### What is needed
In the listing below, tally each line that contains "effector". Reply with the total only.

+++ Supplied information

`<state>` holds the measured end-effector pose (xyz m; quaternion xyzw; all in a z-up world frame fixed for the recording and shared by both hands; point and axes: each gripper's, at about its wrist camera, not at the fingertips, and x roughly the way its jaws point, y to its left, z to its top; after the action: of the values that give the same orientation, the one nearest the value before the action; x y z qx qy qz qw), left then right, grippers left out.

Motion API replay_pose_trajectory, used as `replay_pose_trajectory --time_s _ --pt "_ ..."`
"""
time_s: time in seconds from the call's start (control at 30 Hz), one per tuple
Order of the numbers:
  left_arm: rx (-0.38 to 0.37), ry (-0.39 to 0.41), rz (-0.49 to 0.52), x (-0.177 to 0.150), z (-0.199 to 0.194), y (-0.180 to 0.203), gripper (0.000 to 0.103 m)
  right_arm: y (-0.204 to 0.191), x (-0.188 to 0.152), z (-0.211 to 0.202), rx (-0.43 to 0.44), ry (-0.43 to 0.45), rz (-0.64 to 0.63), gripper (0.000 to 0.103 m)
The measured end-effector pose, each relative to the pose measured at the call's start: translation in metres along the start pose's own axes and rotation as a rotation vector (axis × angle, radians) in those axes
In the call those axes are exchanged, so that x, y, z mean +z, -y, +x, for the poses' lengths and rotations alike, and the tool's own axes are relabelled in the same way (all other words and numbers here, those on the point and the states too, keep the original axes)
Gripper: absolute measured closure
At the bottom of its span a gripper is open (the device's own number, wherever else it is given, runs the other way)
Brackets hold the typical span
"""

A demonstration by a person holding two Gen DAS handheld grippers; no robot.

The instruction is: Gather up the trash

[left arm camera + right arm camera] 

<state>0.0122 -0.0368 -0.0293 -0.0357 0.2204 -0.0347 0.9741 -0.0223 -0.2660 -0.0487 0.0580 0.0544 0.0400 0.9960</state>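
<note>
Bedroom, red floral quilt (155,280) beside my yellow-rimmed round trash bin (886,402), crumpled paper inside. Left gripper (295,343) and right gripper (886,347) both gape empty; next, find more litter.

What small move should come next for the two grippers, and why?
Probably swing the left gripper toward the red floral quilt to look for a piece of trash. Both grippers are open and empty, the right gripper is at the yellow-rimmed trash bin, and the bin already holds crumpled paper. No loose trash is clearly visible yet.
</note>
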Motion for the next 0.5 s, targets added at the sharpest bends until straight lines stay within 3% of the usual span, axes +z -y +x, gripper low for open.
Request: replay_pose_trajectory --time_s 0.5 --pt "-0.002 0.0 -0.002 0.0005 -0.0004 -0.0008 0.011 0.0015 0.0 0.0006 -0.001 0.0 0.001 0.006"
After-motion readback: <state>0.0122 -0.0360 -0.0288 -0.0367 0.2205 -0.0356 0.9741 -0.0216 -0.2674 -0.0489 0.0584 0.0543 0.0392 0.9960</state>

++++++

### Output for this task
2